[Given data Boundary: Start]
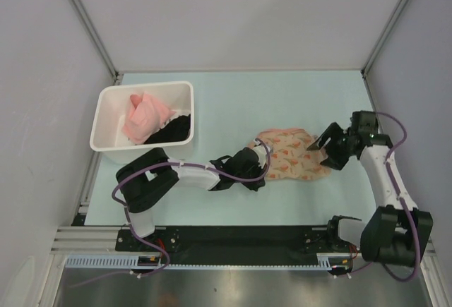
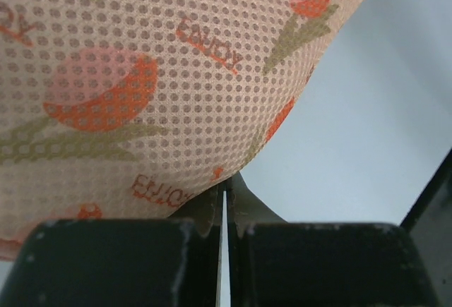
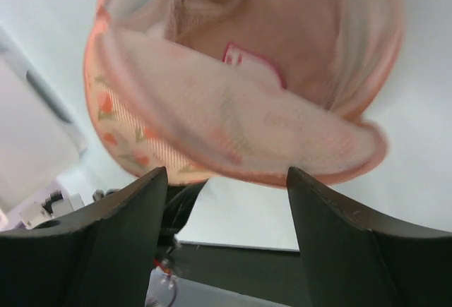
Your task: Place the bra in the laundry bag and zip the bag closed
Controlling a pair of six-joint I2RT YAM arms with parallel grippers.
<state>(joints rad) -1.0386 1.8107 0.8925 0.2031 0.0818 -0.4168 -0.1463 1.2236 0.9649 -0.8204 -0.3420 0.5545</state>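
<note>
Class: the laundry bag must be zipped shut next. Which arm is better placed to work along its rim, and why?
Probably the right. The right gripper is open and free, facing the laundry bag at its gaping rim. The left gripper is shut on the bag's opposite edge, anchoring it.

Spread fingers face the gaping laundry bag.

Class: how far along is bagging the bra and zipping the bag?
Done, apparently: the bra lies inside the laundry bag. In hand: the left pincer pinches the bag's edge; the right pincer is open at its mouth. Left: the rim gapes, so zipping remains.
</note>
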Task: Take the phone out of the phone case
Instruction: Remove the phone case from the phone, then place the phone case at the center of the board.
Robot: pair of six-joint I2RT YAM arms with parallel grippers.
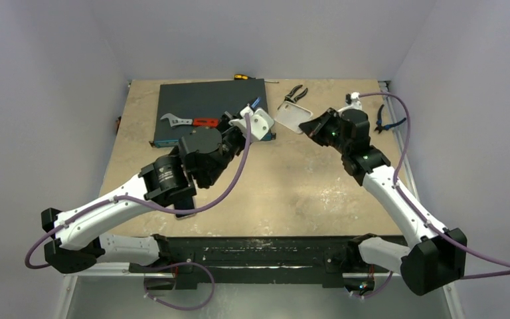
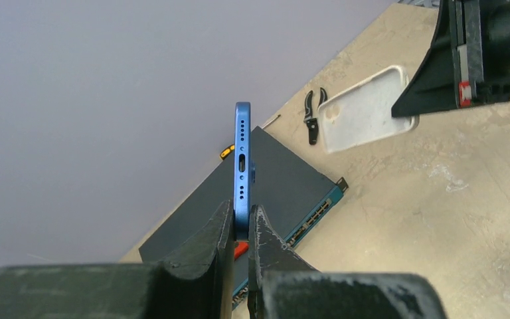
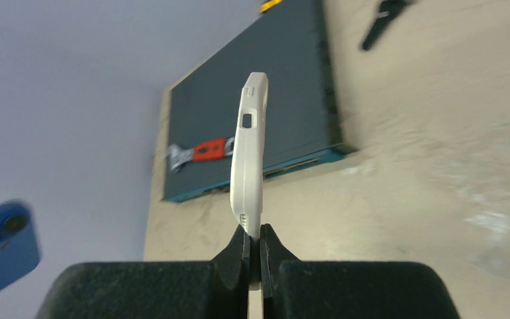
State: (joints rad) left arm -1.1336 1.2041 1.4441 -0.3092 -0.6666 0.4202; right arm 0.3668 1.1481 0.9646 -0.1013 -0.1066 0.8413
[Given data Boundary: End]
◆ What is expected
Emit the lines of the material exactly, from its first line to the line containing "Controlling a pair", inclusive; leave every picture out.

◆ Task response
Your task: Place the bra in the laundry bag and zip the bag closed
Controlling a pair of six-joint I2RT YAM arms with parallel grippers.

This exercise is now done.